Interpretation of Chemical Reactions and Activation Energy for Unsteady 3D Flow of Eyring–Powell Magneto-Nanofluid

Refrigeration of electronic instruments, in view of environmental concern and energy security, is one of the main challenges of the new generation technology. The miniaturization of electronic devices has benefits, but in such situations, the heat dissipated per unit area rises in an uncontrolled manner. This can be done by either improving the characteristics of secondary and primary working liquids or by modifying the system. In this article, we present a comprehensive detail of unsteady 3D flow of Eyring–Powell nanofluid with convective heat and mass flux conditions. The effects of heat source–sink and nonlinear thermal radiations are considered in the Eyring–Powell nanofluid model. Additionally, chemical mechanism responsible for the mass transfer such as activation energy is accounted in the current relation.
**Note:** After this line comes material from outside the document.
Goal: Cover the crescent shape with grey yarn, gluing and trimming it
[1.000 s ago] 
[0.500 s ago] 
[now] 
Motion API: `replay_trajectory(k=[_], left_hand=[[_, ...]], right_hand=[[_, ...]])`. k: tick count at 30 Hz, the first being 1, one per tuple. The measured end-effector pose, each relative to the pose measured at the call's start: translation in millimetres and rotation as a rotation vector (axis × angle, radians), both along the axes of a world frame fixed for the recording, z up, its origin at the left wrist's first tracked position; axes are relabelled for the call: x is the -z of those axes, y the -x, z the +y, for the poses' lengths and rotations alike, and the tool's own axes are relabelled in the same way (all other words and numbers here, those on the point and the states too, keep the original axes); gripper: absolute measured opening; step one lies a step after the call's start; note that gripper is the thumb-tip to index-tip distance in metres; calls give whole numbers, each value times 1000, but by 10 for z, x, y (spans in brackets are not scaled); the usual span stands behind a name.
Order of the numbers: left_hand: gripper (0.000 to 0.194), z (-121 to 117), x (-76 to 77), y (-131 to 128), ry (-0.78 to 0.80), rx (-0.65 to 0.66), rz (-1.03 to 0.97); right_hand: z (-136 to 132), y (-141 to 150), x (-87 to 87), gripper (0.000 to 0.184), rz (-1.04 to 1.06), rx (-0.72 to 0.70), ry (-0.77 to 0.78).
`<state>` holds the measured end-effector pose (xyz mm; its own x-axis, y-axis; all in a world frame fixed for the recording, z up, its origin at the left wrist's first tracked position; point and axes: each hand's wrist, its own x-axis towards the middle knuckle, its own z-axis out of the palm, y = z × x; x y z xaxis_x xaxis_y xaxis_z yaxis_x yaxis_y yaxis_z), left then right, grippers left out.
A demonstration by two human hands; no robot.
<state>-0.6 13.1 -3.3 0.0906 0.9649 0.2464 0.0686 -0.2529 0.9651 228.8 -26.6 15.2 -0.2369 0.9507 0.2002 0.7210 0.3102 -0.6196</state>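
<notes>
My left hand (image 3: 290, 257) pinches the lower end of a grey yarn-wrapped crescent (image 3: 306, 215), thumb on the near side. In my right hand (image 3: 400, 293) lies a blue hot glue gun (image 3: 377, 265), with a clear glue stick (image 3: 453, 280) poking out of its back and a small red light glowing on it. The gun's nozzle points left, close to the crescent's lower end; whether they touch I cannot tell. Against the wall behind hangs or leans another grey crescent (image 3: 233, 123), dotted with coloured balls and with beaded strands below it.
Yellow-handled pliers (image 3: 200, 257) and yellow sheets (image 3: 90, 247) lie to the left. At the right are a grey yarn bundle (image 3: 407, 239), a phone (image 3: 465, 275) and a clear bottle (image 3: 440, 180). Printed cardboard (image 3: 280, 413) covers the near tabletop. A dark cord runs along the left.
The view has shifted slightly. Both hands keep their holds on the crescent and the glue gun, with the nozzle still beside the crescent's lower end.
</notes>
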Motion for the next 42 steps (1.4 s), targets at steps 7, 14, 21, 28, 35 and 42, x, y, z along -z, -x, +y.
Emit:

Moreover, suitable transformations are betrothed to obtain coupled nonlinear ordinary differential equations (ODEs) from the system of highly nonlinear coupled partial differential equations and numerical solution of system of coupled ODEs is obtained by means of bvp4c scheme. Our findings demonstrate that heat flux at the wall declines by uplifting the chemical reaction rate constant. The concentration of Eyring–Powell nanofluid is directly affected by activation energy of chemical process, and a trend of thermophoretic force on magneto-nanofluid is qualitative, contradictory to that of Brownian motion.